The local government is very supportive of the cacao industry, even though the country’s involvement has largely turned towards processing & selling cacao derivatives to international markets. Cacao farms on mainland Malaysia have largely disappeared. The main growing areas are on Borneo, an island shared with Indonesia and Brunei, where some farmers and farmer cooperatives are beginning to turn towards not just processing into materials for chocolate, but making the finished chocolate themselves. With so many different growing regions and unique culinary traditions, it will be exciting to see what chocolatey innovations will come out of Malaysia next.

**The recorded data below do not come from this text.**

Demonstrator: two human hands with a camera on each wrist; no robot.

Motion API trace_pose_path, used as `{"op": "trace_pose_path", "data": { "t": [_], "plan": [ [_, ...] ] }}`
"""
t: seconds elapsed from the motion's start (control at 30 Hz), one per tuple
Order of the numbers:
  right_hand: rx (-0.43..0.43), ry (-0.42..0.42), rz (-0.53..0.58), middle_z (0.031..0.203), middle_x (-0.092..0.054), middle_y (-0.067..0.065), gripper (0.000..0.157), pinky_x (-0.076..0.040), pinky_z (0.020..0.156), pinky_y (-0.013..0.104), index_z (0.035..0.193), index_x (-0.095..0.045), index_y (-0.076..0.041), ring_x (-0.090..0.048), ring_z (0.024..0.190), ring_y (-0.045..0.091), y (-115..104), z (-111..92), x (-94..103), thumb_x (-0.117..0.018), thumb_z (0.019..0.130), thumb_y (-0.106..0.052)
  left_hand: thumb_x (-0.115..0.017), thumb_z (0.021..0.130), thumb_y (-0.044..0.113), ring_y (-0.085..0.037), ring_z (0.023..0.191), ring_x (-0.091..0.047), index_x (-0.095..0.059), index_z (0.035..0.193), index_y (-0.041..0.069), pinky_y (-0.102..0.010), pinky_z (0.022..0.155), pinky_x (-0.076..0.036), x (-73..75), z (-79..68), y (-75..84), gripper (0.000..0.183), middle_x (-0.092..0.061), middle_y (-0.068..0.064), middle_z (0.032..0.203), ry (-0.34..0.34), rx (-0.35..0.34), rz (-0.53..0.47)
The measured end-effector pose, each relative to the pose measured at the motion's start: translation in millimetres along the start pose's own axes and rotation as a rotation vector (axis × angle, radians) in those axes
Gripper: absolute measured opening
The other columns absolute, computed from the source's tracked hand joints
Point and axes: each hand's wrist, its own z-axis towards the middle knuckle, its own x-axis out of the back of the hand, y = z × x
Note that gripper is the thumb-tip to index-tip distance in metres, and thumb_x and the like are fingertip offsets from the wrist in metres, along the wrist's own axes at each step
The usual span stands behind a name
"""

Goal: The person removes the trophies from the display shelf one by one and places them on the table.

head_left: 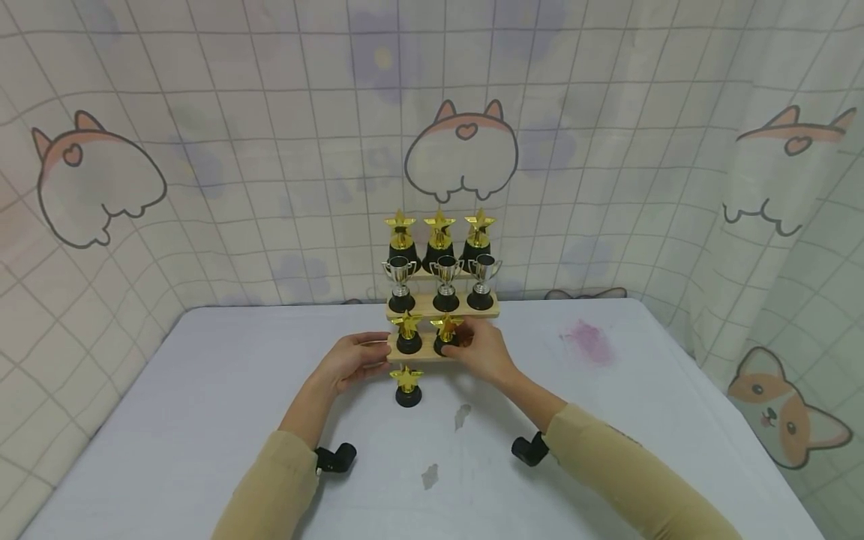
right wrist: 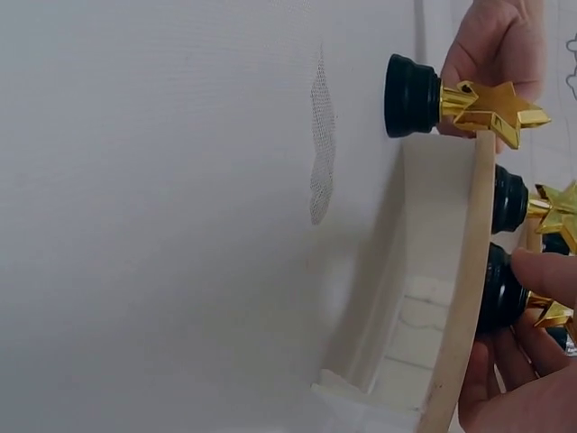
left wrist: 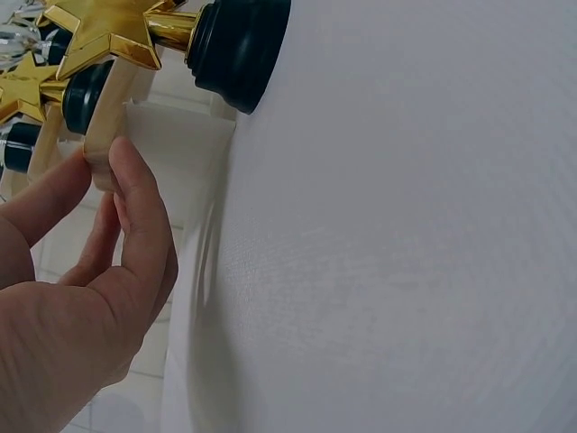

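My right hand [head_left: 484, 351] grips a small gold star trophy [head_left: 445, 327] by its black base, which stands on the lowest step of a wooden tiered display stand [head_left: 424, 354]. Thumb and fingers of my left hand [left wrist: 99, 280] pinch the left end of that same step. Left of the gripped trophy, another star trophy [head_left: 408, 330] stands on the step. One more star trophy [head_left: 408, 388] is upright on the white table, in front of the stand. In the right wrist view, the gripped trophy's black base [right wrist: 500, 293] sits against the step board.
Three silver cup trophies [head_left: 445, 279] line the middle step, and three larger star trophies [head_left: 440, 232] the top one. A grid-patterned cloth [head_left: 324, 150] hangs close behind the stand. The table's white cover [head_left: 229, 405] has grey patches [head_left: 430, 476] and a pink stain [head_left: 589, 343].
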Motion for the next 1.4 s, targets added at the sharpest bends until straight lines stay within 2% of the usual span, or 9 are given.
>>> {"op": "trace_pose_path", "data": {
  "t": [0.4,0.83,1.13,1.4],
  "plan": [
    [-0.020,-0.007,0.035,0.108,-0.071,0.013,0.034,-0.059,0.089,0.039,0.113,-0.069,0.001,-0.068,0.099,0.027,-5.4,-8.6,6.2,-0.084,0.085,-0.011,-0.068,0.097,0.001,-0.022,0.098,-0.069,-0.052,0.144,-0.003,-0.036,0.091,-0.059,-0.5,0.0,-0.3,0.050,-0.060,-0.025,0.130,0.005,0.001,0.006],
    [0.003,-0.036,0.113,0.104,-0.071,0.011,0.030,-0.060,0.088,0.038,0.107,-0.069,0.000,-0.071,0.100,0.030,-4.1,-26.0,11.5,-0.084,0.083,-0.007,-0.068,0.098,0.001,-0.022,0.097,-0.069,-0.051,0.145,-0.004,-0.036,0.091,-0.059,-0.6,-1.3,-0.6,0.050,-0.060,-0.025,0.130,-0.002,-0.004,-0.007],
    [0.001,-0.033,0.075,0.101,-0.072,0.007,0.031,-0.059,0.087,0.038,0.107,-0.071,-0.002,-0.070,0.095,0.024,0.5,-37.6,13.8,-0.087,0.082,-0.011,-0.068,0.097,0.001,-0.022,0.098,-0.069,-0.051,0.144,-0.004,-0.036,0.091,-0.059,-2.0,-0.9,0.4,0.050,-0.059,-0.024,0.131,0.001,-0.004,-0.004],
    [-0.031,-0.081,0.097,0.099,-0.072,0.005,0.030,-0.060,0.085,0.036,0.106,-0.071,-0.004,-0.070,0.093,0.021,4.6,-46.5,10.9,-0.088,0.081,-0.008,-0.068,0.097,0.002,-0.021,0.098,-0.069,-0.052,0.144,-0.003,-0.037,0.092,-0.058,-1.9,-1.8,1.5,0.050,-0.060,-0.022,0.131,0.001,-0.001,-0.002]
  ]
}}
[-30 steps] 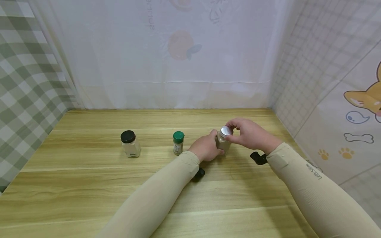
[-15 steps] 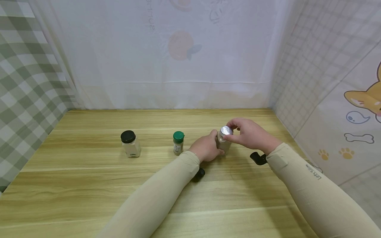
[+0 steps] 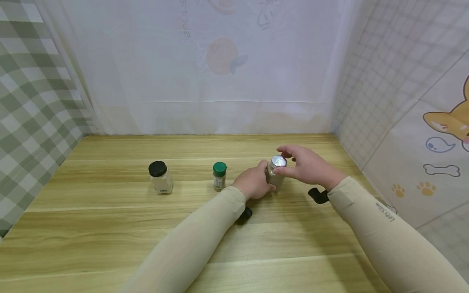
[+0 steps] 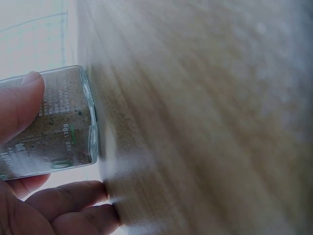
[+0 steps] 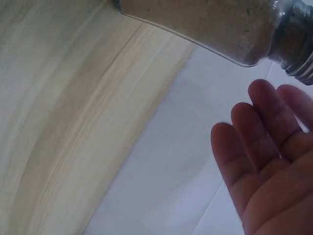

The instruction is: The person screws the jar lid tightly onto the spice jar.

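A clear glass spice jar of grey-brown powder stands upright on the table, topped by a silver lid. My left hand grips its body from the left. In the left wrist view, the thumb presses the printed side of the spice jar, whose base is at the wood. My right hand is at the lid, thumb along its near edge and index finger lifted off behind it. In the right wrist view, the other fingers are loosely extended below the jar's neck.
A small green-capped spice bottle stands left of my left hand. Farther left is a jar with a black lid and pale contents. A white curtain hangs behind the table, and a patterned sheet borders its right side.
My right hand has eased its hold on the lid, and its index finger has risen away from the rim. The left hand and the jar have stayed in place.
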Tool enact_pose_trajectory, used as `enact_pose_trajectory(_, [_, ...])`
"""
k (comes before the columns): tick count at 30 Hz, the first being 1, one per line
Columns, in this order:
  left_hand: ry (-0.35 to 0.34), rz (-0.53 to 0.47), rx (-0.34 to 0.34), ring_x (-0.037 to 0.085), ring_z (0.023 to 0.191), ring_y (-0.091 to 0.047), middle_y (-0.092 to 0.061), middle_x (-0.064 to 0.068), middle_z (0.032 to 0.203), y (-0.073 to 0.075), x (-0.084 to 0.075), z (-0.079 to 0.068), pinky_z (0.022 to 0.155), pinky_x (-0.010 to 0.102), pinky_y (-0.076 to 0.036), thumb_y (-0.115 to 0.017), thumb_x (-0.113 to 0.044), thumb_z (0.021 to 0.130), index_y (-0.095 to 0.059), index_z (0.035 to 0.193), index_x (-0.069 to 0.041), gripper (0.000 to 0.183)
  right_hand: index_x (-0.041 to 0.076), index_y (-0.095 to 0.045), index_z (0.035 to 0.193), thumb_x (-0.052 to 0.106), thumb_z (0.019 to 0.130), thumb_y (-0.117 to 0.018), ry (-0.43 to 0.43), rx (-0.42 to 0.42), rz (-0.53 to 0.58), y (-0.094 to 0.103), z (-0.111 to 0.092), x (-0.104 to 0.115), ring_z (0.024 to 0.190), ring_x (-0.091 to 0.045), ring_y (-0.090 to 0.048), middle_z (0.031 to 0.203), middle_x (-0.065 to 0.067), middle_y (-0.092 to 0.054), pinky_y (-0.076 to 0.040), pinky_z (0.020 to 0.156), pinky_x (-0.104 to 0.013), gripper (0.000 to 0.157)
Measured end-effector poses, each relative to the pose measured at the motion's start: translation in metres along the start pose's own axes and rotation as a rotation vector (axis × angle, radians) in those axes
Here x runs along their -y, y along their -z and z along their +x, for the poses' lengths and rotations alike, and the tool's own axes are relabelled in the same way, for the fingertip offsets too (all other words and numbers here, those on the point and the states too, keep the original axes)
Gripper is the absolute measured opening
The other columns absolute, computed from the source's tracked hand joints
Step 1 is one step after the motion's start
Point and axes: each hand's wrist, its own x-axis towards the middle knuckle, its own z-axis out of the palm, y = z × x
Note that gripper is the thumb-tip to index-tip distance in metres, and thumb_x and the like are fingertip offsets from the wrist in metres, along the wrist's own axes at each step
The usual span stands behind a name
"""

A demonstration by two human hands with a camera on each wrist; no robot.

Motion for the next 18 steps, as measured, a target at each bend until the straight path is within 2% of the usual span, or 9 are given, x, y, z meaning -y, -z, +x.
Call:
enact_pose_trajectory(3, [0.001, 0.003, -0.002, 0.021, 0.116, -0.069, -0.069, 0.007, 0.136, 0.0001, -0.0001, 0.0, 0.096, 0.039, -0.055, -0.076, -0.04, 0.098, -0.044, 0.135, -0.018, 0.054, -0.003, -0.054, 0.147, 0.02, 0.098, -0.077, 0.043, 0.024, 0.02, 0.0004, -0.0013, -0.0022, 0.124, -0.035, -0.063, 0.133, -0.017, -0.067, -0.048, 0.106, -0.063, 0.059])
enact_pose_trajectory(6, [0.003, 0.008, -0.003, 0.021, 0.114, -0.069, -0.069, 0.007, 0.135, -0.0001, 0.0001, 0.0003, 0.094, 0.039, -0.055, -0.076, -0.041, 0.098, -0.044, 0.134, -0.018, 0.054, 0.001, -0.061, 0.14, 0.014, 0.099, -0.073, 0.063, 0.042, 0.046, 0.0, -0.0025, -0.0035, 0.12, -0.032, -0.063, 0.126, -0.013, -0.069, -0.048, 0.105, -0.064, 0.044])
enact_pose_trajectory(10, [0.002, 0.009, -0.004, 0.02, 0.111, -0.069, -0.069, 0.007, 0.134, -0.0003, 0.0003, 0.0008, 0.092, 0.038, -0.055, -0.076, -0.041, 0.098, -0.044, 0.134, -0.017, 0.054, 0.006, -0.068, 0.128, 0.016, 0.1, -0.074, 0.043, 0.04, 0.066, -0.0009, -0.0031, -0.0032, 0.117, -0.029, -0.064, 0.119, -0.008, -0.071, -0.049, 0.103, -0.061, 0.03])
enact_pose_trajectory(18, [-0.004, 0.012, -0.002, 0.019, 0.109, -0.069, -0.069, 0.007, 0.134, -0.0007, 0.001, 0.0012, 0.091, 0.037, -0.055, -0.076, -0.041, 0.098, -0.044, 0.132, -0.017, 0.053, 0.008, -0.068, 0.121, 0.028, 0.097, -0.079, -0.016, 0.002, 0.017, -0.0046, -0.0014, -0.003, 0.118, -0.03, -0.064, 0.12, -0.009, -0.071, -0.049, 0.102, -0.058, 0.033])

Look for Local Chocolate Makers: Bonaterra Chocolate, Chocolate Concierge, and Benn’s Ethicoa.
Chocolate in Indonesia
If you’ve learned a bit about cacao, you’ve probably heard that most of the world’s cacao supply comes from just two African countries: Cote d’Ivoire and Ghana. But what you may not realize is that Indonesia is the world’s third-largest cacao exporter, much of it heading to neighboring Malaysia for immediate processing. The cacao industry in Indonesia is quite young, as well, only beginning in earnest in the 1980’s. But over the last three decades, the country has catapulted to the top of Asian cocoa production, most of that grown on smallholder farms. That means that the cacao is largely grown on farms smaller than 1 hectare, as opposed to large monoculture farms, which is common with commercial crops like rubber or palm.
But while there are some farmers cooperatives and direct partnerships with chocolate makers, most Indonesian cacao is still bought at very low prices. There’s little local processing infrastructure, so cacao farmers have no choice but to sell to whomever is willing to buy. Some local chocolate makers have appeared on the scene, but not nearly as many as in Vietnam or India. If this doesn’t change soon, then Indonesian farmers might just switch to higher-earning crops over the next couple of decades. Only time will tell.
Look for Local Chocolate Makers: Pipiltin Chocolate, Krakakoa Chocolate, and Pod Chocolate.